This post might as well be subtitled “A rant on the misuse of student evaluation of teachers”. I’ll just get that out of the way right up front.
One of the defining attributes of being a scientist is that we’re really good at the practice of quantifying things in a repeatable, meaningful way. Take journal impact factors as an example. We’re able to talk about them and pretty quickly agree that journal impact factor is a flawed and noisy but useful one-dimensional representation of a high-dimensional quantity, journal quality, but a rubbish measure of the quality of a single paper. Or say you’re on the committee of a student who tells you they want to measure competitive effects. You’re pretty likely to lead them down several conversations. Do they mean per capita effects on population growth rates? or per unit biomass impacts on biomass? or coexistence effects on other species? Conversely is their measurement of competitive effect likely to be strongly impacted by overall species richness or by productivity of the system? And what are the error bars on their measurement methods likely to be? If they are looking at biomass impacts are they measuring wet or dry biomass? How will this be standardized? How much variability can be removed by standardizing techniques?
Phew! We scientists sure make measuring something into a sophisticated exercise (and I hasten to note that is because experience has taught us it is important to do this). So how come both faculty and administrators are content to just take student evaluations of teachers on a 1-5 Likert scale so seriously?
This being the first work day after Labor day, the vast majority of faculty members across North America are now teaching (barring a few faculty at schools with trimesters). And as sure as death and taxes, that means that their students will be given a scantron bubble form to solemnly fill out to evaluate their teachers at the end of the semester. And then those forms will be run through a scanner and bam! The whole semester of teaching will have been boiled down to a 3.8 or 4.6 out of 5. And, since on nearly every campus teaching matters to at least some degree towards tenure and promotion, P&T committees, department chairs and deans will look at those scores and use them as the primary assessment of teaching quality. Now I hasten to note that nearly every campus has language in tenure guidelines that teaching is to be assessed in a multifaceted way and appropriately contextualized. And no recommendation will be written as baldly as to say the candidates average evaluation score is 4.1 which is above/below faculty averages and we stopped looking there. But I will bet you that those scores and how they compare to averages is the single most important consideration in building a view of that faculty member as a teacher on the vast majority of campuses.

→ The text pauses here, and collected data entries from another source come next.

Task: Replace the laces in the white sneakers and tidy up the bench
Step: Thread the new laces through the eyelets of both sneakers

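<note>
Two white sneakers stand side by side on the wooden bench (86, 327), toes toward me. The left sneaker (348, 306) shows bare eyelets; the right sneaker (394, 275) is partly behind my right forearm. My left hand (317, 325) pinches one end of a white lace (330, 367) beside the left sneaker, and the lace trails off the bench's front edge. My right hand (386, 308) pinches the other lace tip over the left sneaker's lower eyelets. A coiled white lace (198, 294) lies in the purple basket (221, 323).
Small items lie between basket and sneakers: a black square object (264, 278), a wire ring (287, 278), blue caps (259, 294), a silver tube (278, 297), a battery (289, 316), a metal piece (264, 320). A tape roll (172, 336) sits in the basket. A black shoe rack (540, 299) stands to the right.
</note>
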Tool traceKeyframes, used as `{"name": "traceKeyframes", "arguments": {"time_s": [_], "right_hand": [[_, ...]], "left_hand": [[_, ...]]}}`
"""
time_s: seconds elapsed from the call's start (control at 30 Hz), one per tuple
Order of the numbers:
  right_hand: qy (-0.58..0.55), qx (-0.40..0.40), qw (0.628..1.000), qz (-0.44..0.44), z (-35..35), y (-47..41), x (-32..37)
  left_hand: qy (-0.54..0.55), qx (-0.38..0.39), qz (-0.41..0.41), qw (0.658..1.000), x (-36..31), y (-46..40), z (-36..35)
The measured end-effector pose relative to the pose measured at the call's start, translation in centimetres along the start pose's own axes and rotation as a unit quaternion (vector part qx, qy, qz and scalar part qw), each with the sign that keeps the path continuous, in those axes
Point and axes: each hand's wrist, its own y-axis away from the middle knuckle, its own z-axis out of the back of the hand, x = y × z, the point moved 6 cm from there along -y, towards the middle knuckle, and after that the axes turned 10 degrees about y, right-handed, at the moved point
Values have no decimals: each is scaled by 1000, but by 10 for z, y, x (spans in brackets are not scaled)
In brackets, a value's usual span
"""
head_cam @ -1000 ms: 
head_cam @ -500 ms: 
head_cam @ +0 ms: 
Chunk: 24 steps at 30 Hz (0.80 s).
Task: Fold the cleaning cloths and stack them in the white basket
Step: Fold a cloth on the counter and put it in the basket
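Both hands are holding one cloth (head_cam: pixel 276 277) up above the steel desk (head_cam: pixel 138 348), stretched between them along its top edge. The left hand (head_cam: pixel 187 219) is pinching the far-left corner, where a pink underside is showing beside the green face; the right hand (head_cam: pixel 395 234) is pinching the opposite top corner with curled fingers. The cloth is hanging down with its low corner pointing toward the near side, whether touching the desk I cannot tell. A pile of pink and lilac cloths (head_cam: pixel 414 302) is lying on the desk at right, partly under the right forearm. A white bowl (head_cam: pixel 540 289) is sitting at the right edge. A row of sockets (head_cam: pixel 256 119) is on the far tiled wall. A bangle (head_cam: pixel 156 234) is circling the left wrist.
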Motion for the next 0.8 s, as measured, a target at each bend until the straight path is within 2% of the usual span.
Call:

Yet we all know (or would know if we spent a few minutes thinking about it) that this is way below our standards of measurement for our research. This is not a matter of opinion. This is a matter of piles of rigorous research. Here’s at least three big reasons why scores on student evaluations of teachers (SET) are deeply flawed:
- SET scores are strongly correlated with attributes of the class that have nothing to do with what we want to measure. Want to build a good prior on what the SET score will be? Ask how many students are in the class, what fraction of the students are required to take that class to meet graduation requirements and how quantitative that class is. I’ve never seen a study that quantifies exactly how predictive those three factors are with a number like an R2. But the short answer is pretty darn predictive. Study after study has shown that large, required classes with more quantitative material scores lower on SET scores (reviewed in Wachtel 1998). Formal studies on whether course workload and expected grade influence SET scores are a little more ambiguous, but faculty themselves have little doubt and act accordingly. Resulting in a very perverse incentive system (Stroebe 2016). So if you want to get good SET scores just teach small, upper level classes without math, and just to be safe make it an easy course. What’s that? You don’t have control over the first three parts and you don’t believe the last part is in the student’s best interest? Too bad.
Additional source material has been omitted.